Plastic BTLS was a 2-person noise band formed with friend Lee Skirboll. We had few shows, and didn't get to finish many of them.

Industrial/noise whatever you call it nowadays wasn't in great demand at all in 1982. In fact, people tried their best to get away from it.

At one point, when I lived in the University of Pittsburgh dorms, I was on an elevator with a homemade BTLS button. Buttons were a mainstay of the alternative music culture, but if you had a band and wanted your own button, you had to make one somehow, which I did, out of an old button, rub-on letters and acrylic paint. Another student read the button, and when he took a closer look at it, commented, "Oh, I thought it was a real button," as if to say something isn't real unless it's machine made.

That was my first clue that the perception of quite a few people was truly limited. And it hasn't changed much, has it?

 

 
Just in between jobs....White Wreckage

My next band after Real Enemy was Rape of the South, a band I started when I thought, for some reason, I should get some sort of heavy-psych-thing going on in the tradition of Warsaw.

We played one show with Half Life and the Bats on May 23rd. Though we weren't bad at all, the pull of hardcore was too great (as it always is), and I teamed up with ex-Real Enemy bassist and boy genius Steve Heineman and formed White Wreckage.

White Wreckage was well received and mixed many elements of (then) modern underground music: hardcore, skate, and that undefinable sound found in bands such as the Effigies, Articles of Faith and Naked Raygun. It was at this point that I actually wrote More of the Same and Under the Knife, later played by Half Life.

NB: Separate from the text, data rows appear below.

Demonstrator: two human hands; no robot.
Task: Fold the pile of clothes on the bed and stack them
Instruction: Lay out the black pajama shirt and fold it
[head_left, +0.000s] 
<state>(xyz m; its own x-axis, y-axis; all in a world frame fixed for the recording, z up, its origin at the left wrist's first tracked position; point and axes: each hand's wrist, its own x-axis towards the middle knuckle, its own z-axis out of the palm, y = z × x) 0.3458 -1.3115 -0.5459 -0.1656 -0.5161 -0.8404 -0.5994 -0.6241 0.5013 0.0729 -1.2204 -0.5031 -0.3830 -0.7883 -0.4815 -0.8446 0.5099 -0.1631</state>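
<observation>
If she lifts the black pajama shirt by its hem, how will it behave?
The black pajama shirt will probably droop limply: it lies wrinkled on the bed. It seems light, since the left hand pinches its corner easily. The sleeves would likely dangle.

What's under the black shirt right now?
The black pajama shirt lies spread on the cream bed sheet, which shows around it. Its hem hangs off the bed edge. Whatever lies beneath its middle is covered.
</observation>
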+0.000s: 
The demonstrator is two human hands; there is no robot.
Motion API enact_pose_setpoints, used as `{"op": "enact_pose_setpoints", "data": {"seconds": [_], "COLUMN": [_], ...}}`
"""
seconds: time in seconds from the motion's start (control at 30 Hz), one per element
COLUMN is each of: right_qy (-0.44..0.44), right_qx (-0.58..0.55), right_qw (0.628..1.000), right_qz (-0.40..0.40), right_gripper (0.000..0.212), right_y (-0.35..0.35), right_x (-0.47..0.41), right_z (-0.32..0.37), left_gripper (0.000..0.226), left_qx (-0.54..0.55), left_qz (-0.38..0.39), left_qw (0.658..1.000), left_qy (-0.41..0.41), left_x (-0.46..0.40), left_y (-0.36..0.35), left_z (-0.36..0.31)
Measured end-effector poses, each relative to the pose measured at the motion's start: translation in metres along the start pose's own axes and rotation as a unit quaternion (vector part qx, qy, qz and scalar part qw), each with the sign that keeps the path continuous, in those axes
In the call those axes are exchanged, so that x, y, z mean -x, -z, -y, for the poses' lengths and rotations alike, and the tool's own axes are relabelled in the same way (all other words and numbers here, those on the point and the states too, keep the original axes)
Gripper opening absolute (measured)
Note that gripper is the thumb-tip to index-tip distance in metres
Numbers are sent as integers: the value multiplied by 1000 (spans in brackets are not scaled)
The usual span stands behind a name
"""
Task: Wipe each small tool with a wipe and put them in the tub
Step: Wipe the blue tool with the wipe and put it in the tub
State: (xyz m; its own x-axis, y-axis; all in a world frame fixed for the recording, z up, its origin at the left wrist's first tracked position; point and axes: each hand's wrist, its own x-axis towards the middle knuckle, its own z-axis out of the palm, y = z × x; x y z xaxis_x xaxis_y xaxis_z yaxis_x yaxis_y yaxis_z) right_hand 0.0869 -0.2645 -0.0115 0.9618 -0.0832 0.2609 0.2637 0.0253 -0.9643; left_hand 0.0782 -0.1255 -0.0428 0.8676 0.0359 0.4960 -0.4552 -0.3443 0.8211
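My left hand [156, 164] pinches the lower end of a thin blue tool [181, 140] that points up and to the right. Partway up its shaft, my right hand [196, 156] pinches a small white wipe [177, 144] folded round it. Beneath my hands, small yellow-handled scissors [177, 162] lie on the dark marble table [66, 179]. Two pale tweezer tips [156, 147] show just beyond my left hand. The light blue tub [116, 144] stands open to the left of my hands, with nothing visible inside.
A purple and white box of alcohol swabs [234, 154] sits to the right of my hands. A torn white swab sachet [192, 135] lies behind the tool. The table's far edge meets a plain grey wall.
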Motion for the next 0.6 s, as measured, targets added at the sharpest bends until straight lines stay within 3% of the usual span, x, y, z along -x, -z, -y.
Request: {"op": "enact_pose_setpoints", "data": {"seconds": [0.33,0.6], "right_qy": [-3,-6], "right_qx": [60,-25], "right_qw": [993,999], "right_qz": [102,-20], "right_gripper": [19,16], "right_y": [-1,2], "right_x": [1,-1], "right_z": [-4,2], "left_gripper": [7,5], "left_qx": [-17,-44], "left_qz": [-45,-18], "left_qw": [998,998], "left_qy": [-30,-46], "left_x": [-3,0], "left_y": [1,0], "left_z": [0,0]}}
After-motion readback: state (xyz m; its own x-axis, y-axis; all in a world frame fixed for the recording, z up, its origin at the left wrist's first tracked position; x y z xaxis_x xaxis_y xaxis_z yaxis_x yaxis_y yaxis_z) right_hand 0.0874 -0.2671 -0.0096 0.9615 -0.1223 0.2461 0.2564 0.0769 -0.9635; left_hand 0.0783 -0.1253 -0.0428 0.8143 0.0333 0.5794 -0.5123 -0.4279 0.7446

We recorded a fair bit of material, appeared on the Mystic Records Party Animal compilation, but aside from sending out some copies of the demo, never released a record. Half Life and White Wreckage played together often, and formed the axis of the Pittsburgh scene.

White Wreckage broke up at the end of 1984 when I joined Half Life.

 

 
A note about terrorism.

During the White Wreckage years, I lived (as most punks did at one time or another) in the Oakland section of Pittsburgh.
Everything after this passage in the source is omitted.